Minibüsçüler odasını ziyaret ettim, 2019 yılında belirlenmiş bir tarife. Taşıma ücreti o dönem ki akaryakıt fiyatlarına bakıyorsunuz 4 lira, bugün ki akaryakıt fiyatlarına bakıyorsunuz 10 lirayı geçmiş. Şimdi o gün taşıdıkları ücretin dolar kuru karşılığına bakıyorsunuz bugün yerlerde geziyor. O gün ki alım gücüne bakıyorsunuz bugün yerlere. Minibüsçü diyor ki zarar ediyoruz. Zarar ettiğini nereden anlıyorsunuz. Minibüs hatları para etmiyor. Eskiden minibüs hatları ortalama 3 ya da 4 taksi alırdı. Bugün taksiler minibüsleri geçmiş durumda. Minibüsçüler kontak kapatma durumuna gelmiş. Her gün bir minibüsçünün minibüsüne haciz geliyor. Hükümetin bunları görmesi lazım. Özel Halk Otobüsleri Başkanı'nı da ziyaret ettim. Özel Halk Otobüsleri de kan ağlıyor. Orada yeni bir destekleme paketi ortaya çıkacak. Ne kadar yaraya pansuman olur bilmiyorum. Gitmedikleri yer kalmadı. gezmediği bürokrat, Cumhurbaşkanlığına kadar ulaştılar. Ama bir adım ileri gidemediler. Niye ücretsiz taşıma sıkıntılarından dolayı. Devlet diyor ki yaşlıyı ücretsiz taşı, engelliyi ücretsiz taşı, gazi ve şehit ailelerini ücretsiz taşı ki ücretsiz taşınması lazım biz bunu destekliyoruz. Ama bunun bedelini sen kendin karşıla diyor. Bunu devletin süspanse etmesi lazım. EGO'da ise devlet asgari ücrete yüzde 50 zam yaptı. Az bile yaptı. Alım gücü düştü. Öbür taraftan akaryakıt fiyatları inanılmaz arttı. Belediyelerin hazineden aldıkları miktar azaldı. Bu belediyelerin hem mevcut borçlarını ödeyebilmesi, hem yatırım yapabilmesi hem de sabit işlerini halledebilmesi için ayakta durması lazım. Kaçınılmaz son, burada iş yine hükümete düşüyor. Hükümetin buralarda acil eylem planlarının olması lazım. 
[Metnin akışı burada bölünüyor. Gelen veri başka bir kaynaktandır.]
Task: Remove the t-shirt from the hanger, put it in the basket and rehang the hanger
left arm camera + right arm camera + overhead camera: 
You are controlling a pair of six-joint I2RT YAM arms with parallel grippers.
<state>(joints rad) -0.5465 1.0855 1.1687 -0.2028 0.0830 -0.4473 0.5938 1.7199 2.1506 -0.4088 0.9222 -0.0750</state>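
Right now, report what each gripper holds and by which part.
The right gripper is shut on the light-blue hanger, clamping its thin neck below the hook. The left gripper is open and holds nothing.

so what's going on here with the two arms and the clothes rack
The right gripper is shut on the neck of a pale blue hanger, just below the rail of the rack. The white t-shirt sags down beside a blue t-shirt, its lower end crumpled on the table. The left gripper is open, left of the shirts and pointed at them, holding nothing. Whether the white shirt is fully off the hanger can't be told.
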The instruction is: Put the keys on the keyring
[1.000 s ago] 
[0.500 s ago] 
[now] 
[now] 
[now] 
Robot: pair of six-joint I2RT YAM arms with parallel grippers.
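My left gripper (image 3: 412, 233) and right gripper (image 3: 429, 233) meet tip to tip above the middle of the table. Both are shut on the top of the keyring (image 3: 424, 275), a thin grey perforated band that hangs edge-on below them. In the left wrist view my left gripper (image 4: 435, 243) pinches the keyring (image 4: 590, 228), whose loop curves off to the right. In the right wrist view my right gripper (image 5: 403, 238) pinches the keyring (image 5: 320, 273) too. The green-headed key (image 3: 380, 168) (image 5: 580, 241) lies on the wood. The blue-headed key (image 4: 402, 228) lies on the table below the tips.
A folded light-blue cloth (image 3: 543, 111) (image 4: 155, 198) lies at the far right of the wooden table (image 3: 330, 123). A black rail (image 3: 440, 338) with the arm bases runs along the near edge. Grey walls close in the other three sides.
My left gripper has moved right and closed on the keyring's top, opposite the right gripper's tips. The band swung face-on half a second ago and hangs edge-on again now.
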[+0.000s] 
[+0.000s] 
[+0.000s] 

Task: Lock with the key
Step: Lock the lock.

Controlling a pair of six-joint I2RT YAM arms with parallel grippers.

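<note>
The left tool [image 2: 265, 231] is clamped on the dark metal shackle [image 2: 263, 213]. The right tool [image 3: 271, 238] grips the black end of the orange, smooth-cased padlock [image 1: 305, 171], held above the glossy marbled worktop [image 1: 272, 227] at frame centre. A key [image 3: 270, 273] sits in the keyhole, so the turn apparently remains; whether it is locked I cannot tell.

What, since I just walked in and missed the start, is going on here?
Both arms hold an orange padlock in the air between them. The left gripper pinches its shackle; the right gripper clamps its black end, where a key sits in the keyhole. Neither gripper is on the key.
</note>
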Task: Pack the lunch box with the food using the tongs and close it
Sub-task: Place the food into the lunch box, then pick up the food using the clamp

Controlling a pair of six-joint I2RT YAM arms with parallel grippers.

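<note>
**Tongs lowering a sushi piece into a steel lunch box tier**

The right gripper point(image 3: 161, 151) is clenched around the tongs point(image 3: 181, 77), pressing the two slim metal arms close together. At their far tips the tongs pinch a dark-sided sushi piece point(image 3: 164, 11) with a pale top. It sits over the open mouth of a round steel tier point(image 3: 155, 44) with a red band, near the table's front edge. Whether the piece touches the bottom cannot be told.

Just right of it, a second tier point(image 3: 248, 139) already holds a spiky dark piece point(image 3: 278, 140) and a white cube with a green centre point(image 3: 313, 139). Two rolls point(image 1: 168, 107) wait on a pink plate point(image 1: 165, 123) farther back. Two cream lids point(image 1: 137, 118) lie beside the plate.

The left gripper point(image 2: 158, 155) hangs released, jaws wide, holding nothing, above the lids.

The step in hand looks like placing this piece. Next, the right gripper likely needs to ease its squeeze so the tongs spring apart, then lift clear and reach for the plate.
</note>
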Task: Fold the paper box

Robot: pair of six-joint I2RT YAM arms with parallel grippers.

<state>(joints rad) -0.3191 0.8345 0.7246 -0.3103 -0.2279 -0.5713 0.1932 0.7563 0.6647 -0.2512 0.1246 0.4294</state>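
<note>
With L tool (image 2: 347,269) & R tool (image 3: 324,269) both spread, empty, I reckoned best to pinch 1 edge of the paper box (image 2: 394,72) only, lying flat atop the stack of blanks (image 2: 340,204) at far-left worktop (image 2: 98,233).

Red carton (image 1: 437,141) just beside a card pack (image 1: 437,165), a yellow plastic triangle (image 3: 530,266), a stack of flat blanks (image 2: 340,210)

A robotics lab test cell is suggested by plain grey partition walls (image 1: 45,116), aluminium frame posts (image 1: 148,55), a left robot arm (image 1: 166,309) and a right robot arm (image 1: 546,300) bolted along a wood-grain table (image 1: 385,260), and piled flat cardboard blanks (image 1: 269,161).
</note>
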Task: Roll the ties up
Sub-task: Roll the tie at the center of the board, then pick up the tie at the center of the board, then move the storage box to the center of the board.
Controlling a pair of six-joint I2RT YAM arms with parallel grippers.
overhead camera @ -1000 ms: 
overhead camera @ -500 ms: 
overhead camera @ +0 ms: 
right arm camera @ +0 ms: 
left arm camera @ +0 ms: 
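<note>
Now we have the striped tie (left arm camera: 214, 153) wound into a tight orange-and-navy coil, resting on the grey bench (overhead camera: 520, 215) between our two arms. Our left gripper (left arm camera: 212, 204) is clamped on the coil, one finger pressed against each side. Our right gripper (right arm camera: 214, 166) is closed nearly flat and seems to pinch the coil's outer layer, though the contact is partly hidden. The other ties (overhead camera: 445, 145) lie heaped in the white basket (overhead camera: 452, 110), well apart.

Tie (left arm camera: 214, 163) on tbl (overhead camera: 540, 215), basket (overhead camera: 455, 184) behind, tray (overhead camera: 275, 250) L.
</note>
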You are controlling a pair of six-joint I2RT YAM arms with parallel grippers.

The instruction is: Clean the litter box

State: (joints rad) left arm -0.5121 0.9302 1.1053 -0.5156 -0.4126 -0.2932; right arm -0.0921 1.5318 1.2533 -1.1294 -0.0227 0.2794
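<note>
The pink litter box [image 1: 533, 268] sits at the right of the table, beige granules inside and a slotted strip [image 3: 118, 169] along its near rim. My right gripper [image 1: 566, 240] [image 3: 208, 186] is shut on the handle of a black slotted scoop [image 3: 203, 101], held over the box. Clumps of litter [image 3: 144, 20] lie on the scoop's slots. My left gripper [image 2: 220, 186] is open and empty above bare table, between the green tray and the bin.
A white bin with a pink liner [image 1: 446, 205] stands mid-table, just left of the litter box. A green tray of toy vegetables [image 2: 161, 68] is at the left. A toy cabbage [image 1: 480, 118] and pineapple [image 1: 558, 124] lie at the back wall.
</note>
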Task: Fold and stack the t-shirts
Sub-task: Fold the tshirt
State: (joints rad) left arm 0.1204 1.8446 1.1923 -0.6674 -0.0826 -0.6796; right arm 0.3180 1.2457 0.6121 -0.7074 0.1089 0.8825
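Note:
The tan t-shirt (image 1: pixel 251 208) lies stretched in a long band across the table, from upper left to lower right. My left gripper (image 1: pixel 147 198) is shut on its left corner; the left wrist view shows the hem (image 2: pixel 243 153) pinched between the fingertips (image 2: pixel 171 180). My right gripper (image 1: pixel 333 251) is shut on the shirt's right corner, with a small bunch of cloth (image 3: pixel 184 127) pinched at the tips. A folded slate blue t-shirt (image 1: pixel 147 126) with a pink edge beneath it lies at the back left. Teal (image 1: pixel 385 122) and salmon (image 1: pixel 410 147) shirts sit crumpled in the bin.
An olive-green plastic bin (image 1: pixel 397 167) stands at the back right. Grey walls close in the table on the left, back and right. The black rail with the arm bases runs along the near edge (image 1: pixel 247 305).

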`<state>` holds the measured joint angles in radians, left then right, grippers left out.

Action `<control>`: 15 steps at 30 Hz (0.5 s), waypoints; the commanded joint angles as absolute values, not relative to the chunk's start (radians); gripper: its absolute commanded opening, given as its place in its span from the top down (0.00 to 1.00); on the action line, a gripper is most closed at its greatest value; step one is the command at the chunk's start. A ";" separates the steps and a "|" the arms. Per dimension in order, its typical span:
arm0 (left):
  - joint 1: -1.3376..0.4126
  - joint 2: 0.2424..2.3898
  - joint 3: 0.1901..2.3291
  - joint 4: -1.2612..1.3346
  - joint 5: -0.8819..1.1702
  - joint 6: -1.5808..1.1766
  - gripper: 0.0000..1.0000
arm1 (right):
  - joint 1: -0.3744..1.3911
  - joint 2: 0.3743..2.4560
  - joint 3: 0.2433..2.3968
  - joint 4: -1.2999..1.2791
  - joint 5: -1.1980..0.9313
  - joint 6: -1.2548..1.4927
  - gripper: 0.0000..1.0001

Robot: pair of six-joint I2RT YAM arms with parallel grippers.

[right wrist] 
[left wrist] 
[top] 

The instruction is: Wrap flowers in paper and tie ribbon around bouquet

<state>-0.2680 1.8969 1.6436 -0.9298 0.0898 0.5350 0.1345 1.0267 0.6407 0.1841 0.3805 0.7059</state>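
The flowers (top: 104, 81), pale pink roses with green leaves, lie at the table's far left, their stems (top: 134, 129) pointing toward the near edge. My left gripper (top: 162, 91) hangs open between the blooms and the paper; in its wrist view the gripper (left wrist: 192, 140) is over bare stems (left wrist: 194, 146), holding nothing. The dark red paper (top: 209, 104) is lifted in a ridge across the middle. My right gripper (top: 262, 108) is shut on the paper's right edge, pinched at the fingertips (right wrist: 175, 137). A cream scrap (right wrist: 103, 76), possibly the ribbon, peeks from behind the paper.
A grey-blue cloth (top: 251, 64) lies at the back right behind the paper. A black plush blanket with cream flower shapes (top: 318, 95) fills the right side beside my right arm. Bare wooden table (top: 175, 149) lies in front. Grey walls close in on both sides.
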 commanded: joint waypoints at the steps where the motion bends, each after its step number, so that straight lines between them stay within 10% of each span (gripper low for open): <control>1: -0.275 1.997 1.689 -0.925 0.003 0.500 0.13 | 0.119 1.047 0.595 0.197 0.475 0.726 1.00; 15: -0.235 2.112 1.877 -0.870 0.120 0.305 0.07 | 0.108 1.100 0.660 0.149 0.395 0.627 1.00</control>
"Devlet varsa bir suç gereğini yapar"

İstanbul Büyükşehir Belediyesine yönelik özel teftiş başlatılmasına yönelik de açıklamalarda bulunan Güven " Devlet güçlüdür, devlet erktir. Devlet varsa bir suç gereğini de yapar. Bunu da yaparken davulla zurnayla yapmaz. Bunu yaparken televizyonların karşısına çıkıp burada bu varmış demez gider tereyağından kıl çeker gibi gerekli unsurları alır ve adalet sürecini başlatır. Onun için bunların bu kadar seslendirilerek yapılması benim çok tasvip ettiğin şey değil. Varsa devlet gereğini yapsın. Yoksa da gündemi meşgul etmesin. İnsanları da psikolojik olarak rahatsızlık içine sokmasın. Ülke olarak bizim sükunetle sakinliğe ihtiyacımız var. Zor bir dönemden geçiyoruz. " dedi.

http://www.ankaramasasi.com/haber/1198093/ali-guven-muhalefet-olarak-siyaset-yapmak-zor
İlginizi Çekebilir

Yorumlar (0)

Yorumunuz İletilmiştir.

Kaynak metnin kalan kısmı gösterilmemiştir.